L'intellisphère (Cognisphere) : l'extension cognitive homme-machine

Dans les années 2000, la théoricienne de la littérature et des sciences cognitives Katherine Hayles propose le concept de « cognisphere » pour désigner un régime de computation global où les frontières entre les humains, les animaux et les machines intelligentes se dissolvent dans une co-évolution culturelle, sociale, biologique et technologique sans précédent. Ce terme, que l'on peut traduire par « intellisphère » ou « sphère cognitive », se distingue de la noosphère teilhardienne par son ancrage dans la cybernétique et les sciences cognitives. Il ne s'agit plus seulement d'une sphère de pensée humaine, mais d'un système cognitif distribué où les artefacts numériques participent activement à la production et au traitement de l'information.

Le cerveau global (Global Brain) : une noosphère 2.0

Le développement d'Internet a conduit certains chercheurs à reformuler l'idée de noosphère en termes de « cerveau global » ou de « Global Brain ». Cette approche, qui s'inscrit dans le prolongement des thèses de Teilhard de Chardin, envisage le réseau mondial comme un système nerveux planétaire en cours d'émergence. Des groupes de recherche comme le Global Brain Institute travaillent à modéliser ce phénomène et à en explorer les implications épistémologiques, sociales et politiques.
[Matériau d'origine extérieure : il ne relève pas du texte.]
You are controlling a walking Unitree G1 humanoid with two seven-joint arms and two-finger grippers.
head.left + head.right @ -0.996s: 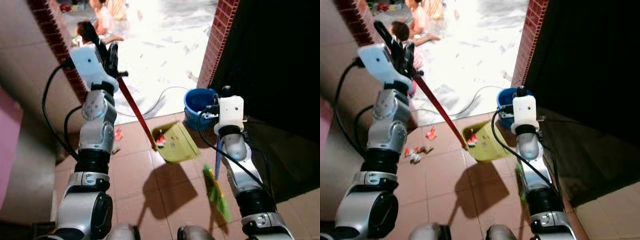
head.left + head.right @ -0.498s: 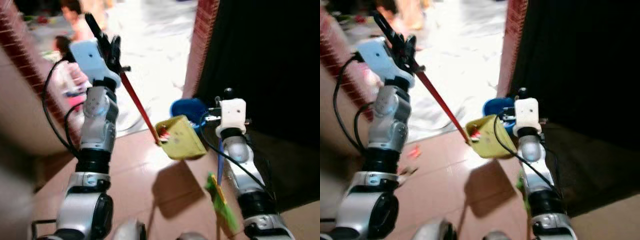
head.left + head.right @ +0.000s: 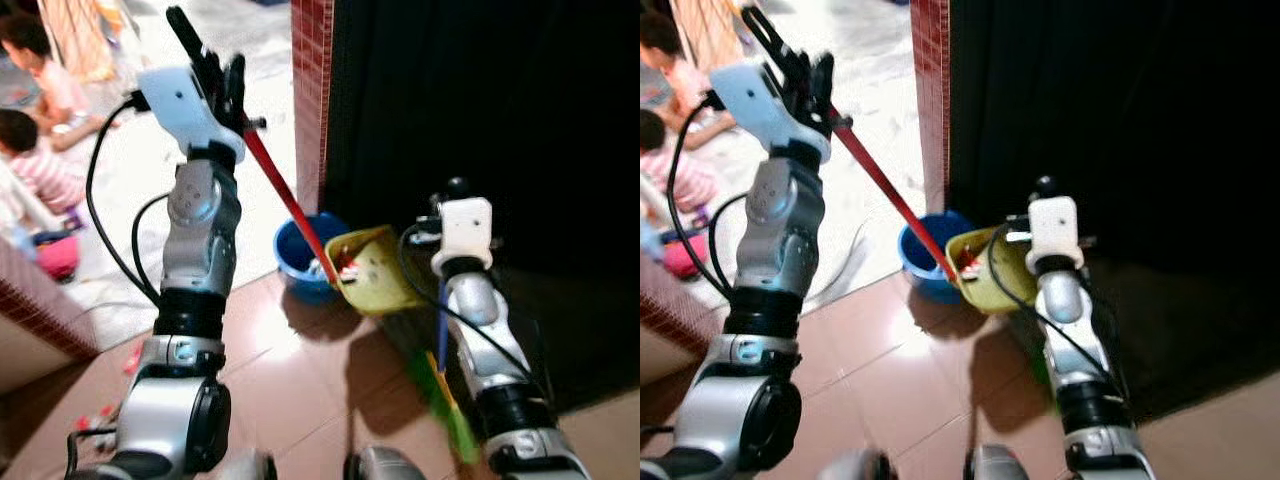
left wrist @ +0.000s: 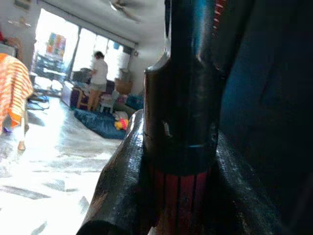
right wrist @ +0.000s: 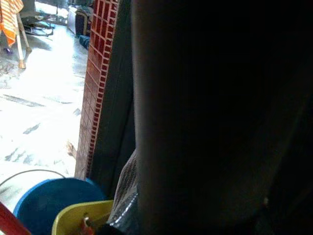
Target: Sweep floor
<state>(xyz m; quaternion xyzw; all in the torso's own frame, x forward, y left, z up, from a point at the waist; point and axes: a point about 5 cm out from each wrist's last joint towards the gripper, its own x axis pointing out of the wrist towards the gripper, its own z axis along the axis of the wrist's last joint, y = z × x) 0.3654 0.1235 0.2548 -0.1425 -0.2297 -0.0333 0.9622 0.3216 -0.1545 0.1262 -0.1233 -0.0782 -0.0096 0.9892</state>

Cette vision est souvent associée à l'idée d'une « singularité » où la convergence des intelligences humaines et artificielles produirait une forme de conscience collective inédite.

De la noosphère au « Stratum Sigma » : cognition récursive et réseau neuro-symbolique

Une proposition plus récente, formulée en 2025, prolonge la noosphère vers ce que ses auteurs appellent le « Sigma Stratum ». Ce cadre neuro-symbolique interprète la conscience, l'intelligence et la signification comme des propriétés émergentes d'un « treillis cognitif distribué ». Il s'agit d'une noosphère 2.0, ou « Cognitive Lattice », où les intelligences humaines et artificielles sont traitées comme des nœuds en résonance dans un champ sémantique partagé. Ce modèle intègre des apports de la philosophie de l'esprit (thèse de l'esprit étendu), de la cybernétique, des systèmes complexes et de l'autopoïèse pour décrire comment le sens s'auto-organise par rétroaction et résonance.

L'intelligence artificielle comme médiateur de la noosphère

L'essor de l'IA générative et des réseaux de neurones a relancé les recherches sur la noosphère d'un point de vue opérationnel. Des travaux récents analysent comment l'IA agit comme un médiateur de la noosphère en facilitant la connectivité, la communication et l'intégration des connaissances à l'échelle planétaire. En surmontant les barrières linguistiques et géographiques, en permettant l'analyse de données massives et en favorisant la collaboration globale, l'IA est présentée comme un catalyseur de l'évolution de la connaissance humaine, réalisant potentiellement l'un des objectifs de la noosphère : une synthèse transdisciplinaire du savoir.

La convergence IA-réseaux et les structures informationnelles transpersonnelles

Enfin, des recherches en philosophie appliquée, présentées en 2025, s'intéressent à la convergence de l'intelligence artificielle et des réseaux de télécommunications. En s'appuyant sur une théorie neuronale de la noosphère, qui assimile la société à un réseau neuronal, ces travaux suggèrent que cette convergence pourrait faire émerger des « structures informationnelles transpersonnelles » dotées de certains signes d'intelligence. L'exemple de la bureaucratie, déjà identifiée comme une telle structure, montre que cette évolution comporte des risques et questionne la nature même de l'intelligence, qui ne serait pas nécessairement analogue à l'intelligence humaine.